This came as a shock to many! The Labor Department reported that the US economy added 313,000 jobs in February, beating expectations by 100K.

The country has added more than half a million jobs in the first two months of 2018.

Economists predicted around 200,000 jobs for February and a 4% unemployment rate.

The unemployment rate is at 4.1%, which is the lowest since December 2006 and also the same for five straight months.

From The Wall Street Journal:

Construction firms added 61,000 workers, the biggest increase in nearly 11 years for the sector. Hiring also picked up at retailers, manufacturers and local governments, including schools. All levels of government added 26,000 workers, also the best gain since July 2016.

Better hiring was supported by Americans entering the workforce in larger numbers.

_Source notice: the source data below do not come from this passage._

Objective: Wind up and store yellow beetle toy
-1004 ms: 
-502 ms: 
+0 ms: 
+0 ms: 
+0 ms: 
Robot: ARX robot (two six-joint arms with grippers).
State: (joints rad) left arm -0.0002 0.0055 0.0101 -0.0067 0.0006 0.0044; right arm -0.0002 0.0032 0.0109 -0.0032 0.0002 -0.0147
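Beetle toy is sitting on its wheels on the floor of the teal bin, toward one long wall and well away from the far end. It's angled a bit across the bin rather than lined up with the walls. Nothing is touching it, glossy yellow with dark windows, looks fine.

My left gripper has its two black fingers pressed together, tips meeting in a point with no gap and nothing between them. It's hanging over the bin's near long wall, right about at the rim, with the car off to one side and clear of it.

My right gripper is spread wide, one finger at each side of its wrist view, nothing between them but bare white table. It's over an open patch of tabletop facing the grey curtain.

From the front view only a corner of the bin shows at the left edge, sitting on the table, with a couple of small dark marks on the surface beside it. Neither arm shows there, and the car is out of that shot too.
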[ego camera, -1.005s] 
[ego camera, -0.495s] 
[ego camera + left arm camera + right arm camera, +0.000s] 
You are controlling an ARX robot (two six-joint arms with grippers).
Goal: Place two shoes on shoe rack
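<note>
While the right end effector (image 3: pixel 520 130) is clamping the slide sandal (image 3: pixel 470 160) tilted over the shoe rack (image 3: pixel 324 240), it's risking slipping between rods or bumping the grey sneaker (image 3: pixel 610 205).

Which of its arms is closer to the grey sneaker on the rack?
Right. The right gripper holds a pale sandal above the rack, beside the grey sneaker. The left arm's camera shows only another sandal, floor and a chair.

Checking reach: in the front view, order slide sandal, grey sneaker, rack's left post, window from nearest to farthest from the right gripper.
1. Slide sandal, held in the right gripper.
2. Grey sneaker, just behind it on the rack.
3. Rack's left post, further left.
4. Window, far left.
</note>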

The share of Americans participating in the labor force rose by 0.3 percentage point to 63.0% in February.

U.S. employers have added to payrolls for 89 straight months, extending the longest continuous jobs expansion on record.

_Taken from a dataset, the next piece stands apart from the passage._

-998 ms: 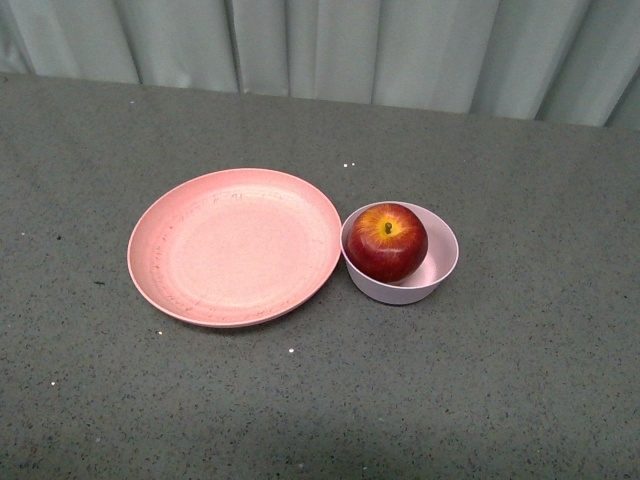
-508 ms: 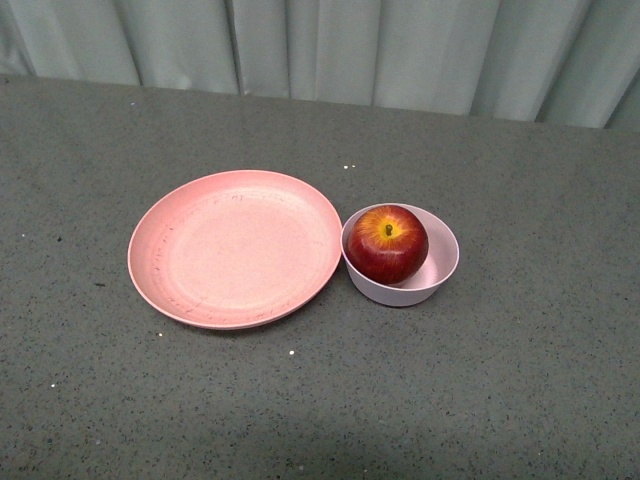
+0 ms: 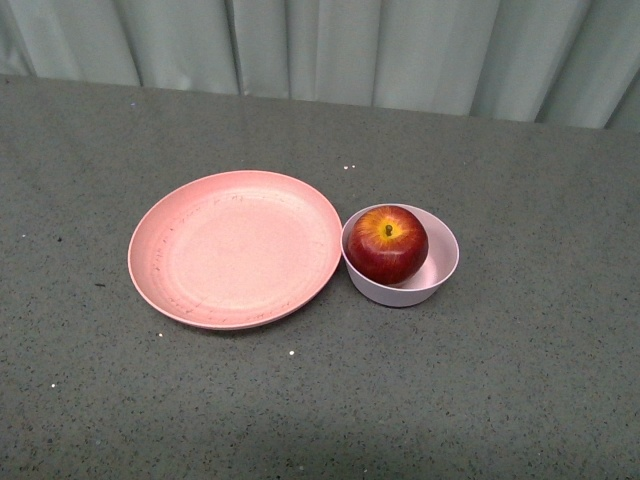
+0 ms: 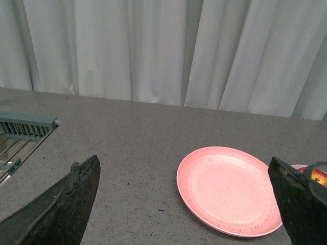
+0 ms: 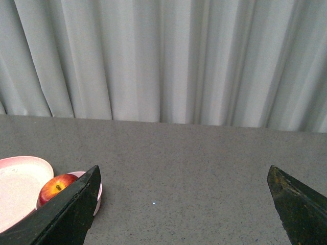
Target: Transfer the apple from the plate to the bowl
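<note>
Grey, speckled tabletop (image 3: 480, 400) nearest, bare under both grippers. Left gripper (image 4: 186, 204) spread wide, nothing between its dark fingers (image 4: 71, 204); right gripper (image 5: 186, 209) likewise wide apart and holding nothing, its fingers (image 5: 71, 214) clear of every object.

Just beyond the left gripper's gap, slightly toward its right finger: salmon-pink plate (image 4: 227, 189), wide, shallow, low-rimmed, faintly speckled, lying flat with nothing on it. Off past the left finger, at the table's edge: a grey-green slotted grille (image 4: 25, 125) over a metal tray. Nothing between the left gripper and the plate but open tabletop.

Partly hidden behind the left gripper's right finger: a sliver of the apple (image 4: 319, 176) and bowl rim. Past the right gripper's left finger, partly masked by it: the bowl (image 5: 97, 191) with the apple (image 5: 56, 186) inside, the plate (image 5: 20, 184) touching or nearly touching the bowl on its far side.

From the front: plate (image 3: 235, 248) and pale pink-lilac bowl (image 3: 440, 270) side by side, rims meeting or very nearly so. Apple (image 3: 387, 243) seated in the bowl, leaning toward the plate side, filling most of it; dark red, glossy, yellow-orange around the stem hollow, stem upward.

Farthest back: pale pleated curtain (image 3: 320, 45) along the table's far edge.
</note>
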Controlling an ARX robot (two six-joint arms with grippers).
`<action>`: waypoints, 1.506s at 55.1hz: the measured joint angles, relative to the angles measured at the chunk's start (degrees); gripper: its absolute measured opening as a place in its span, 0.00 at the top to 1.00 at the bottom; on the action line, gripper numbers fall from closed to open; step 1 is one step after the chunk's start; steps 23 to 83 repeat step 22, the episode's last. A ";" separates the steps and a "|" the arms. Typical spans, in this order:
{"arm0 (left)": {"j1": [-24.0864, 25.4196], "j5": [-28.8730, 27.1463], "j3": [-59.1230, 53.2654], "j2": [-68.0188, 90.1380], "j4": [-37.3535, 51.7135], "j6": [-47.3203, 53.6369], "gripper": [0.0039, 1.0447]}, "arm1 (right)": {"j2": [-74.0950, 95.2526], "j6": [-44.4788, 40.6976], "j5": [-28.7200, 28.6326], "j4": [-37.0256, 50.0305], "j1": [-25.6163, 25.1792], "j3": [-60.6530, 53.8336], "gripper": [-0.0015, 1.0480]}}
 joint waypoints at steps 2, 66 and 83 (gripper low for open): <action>0.00 0.00 0.00 0.00 0.00 0.00 0.06 | 0.00 0.00 0.00 0.00 0.00 0.00 0.09; 0.00 0.00 0.00 0.00 0.00 0.00 0.06 | 0.00 0.02 0.00 0.00 0.00 0.00 0.09; 0.00 0.00 0.00 0.00 0.00 0.00 0.06 | 0.00 0.02 0.00 0.00 0.00 0.00 0.09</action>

Manufacturing added 31,000 jobs while retail and professional services added 50,000. Financial jobs climbed by 28,000 and health care by 9,000.

I’ll be interested in the manufacturing numbers in the next few months since President Donald Trump imposed tariffs on aluminum and steel imports. Those types of companies have said the tariffs will help grow their business, which should mean more jobs. The Wall Street Journal noted that these industries have “perked up” and grew faster in the past 12 months:

Jobs in primary metals and fabricated metal products, which include steel production, grew faster than the economy as a whole in the past 12 months, at 3.8% and 3.7%, respectively, creating about 66,400 jobs.

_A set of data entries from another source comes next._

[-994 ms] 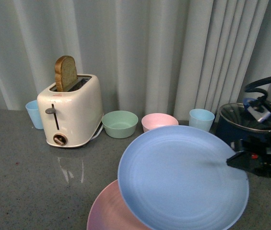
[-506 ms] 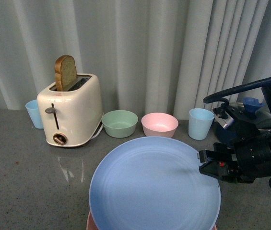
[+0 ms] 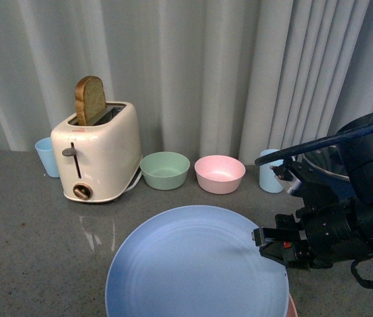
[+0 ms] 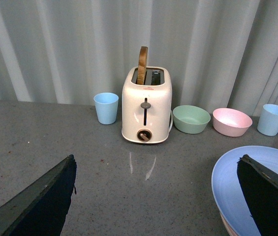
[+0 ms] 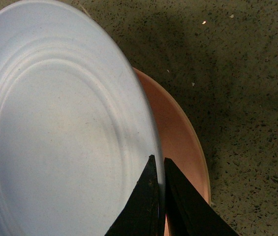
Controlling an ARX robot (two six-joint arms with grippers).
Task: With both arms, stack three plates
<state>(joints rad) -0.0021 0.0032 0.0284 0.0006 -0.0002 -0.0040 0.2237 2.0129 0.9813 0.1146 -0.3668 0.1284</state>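
Note:
The light blue plate (image 3: pixel 196 264) hangs low at the front of the table, roughly level, with my right gripper (image 3: pixel 262 238) shut on its right rim. In the right wrist view the two dark fingers pinch that rim (image 5: pixel 157 160), and the light blue plate (image 5: pixel 55 123) lies just above a pink plate (image 5: pixel 178 128) that rests on the speckled table. Only a sliver of the pink plate (image 3: pixel 292 307) shows in the front view. My left gripper (image 4: pixel 158 206) stands open over bare table to the left of the light blue plate (image 4: pixel 227 187), with nothing between its fingers.
A cream toaster (image 3: pixel 97 152) with a slice of toast stands at the back left. Along the curtain are a blue cup (image 3: pixel 46 157), a green bowl (image 3: pixel 165 170), a pink bowl (image 3: pixel 220 174) and another blue cup (image 3: pixel 269 177). A dark pot (image 3: pixel 325 165) sits behind my right arm.
My right arm has carried the light blue plate leftward and down. It now covers almost all of the pink plate, which showed at the lower left a second ago.

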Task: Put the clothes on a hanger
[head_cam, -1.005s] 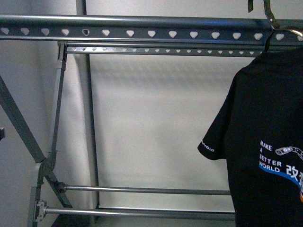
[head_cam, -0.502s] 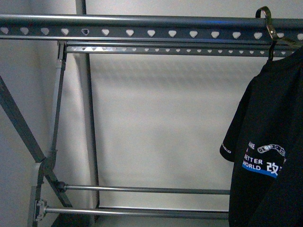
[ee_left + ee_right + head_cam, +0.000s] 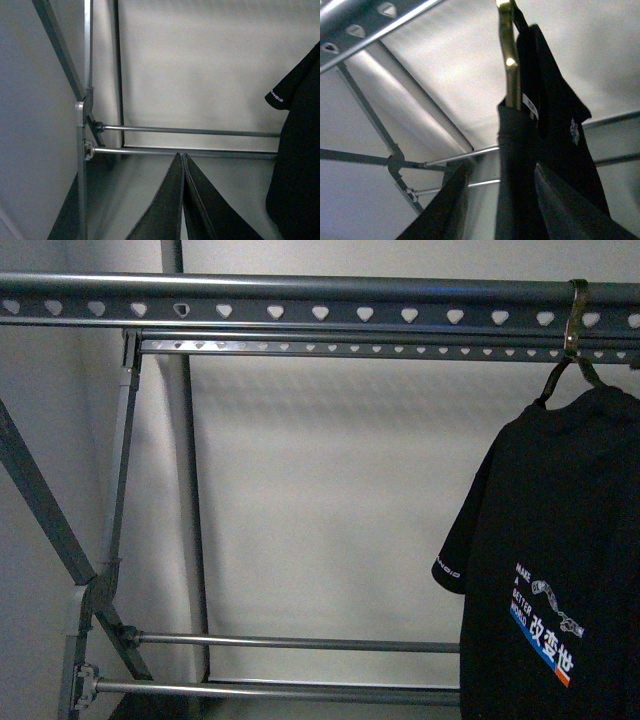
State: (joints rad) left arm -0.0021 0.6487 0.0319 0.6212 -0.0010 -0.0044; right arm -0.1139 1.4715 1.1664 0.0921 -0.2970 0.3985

The two rates are faster than the overall job growth rates seen since the last recession, bouncing around 1.0% to 2.0%. The two industries’ growth came in the year leading up to the Trump administration’s push for tariffs on steel and aluminum.

Wage growth went up 0.1%, which was less than expected, but still growth isn’t bad. Quincy Krosby at Prudential Financial said that the job growth and moderated wage growth is “[G]ood news for both sides of the street, Main Street and Wall Street.”

Analysts have also said no one should call this economy a late cycle. These latest jobs reports have told us “that the economy isn’t showing signs it’s nearing a recession as jobs growth remains strong and new participants enter the labor force.” WSJ quoted these analysts:

Neil Dutta, head of economics at Renaissance Macro Research: “Strong growth in payroll employment is not typical if the economy is ‘late-cycle.’ There is still room to run in this labor market recovery.”

David Donabedian, chief investment officer of CIBC Atlantic Trust: “Over the last 2 months, the job market has absorbed 1.3 million new entrants into the labor force, allowing the unemployment rate to stay at 4.1% – a remarkable testament to the underlying strength in this economy. We continue to expect the strongest year of economic growth since 2005.”

David Kelly, the chief global strategist at JPMorgan Asset Management: “The February employment report was positive all round, showing booming job growth and muted wages and a strong economy with still some room to run.”

The Labor Department revised numbers for the past two months. The economy added 175,000 jobs in December and 239,000 in January.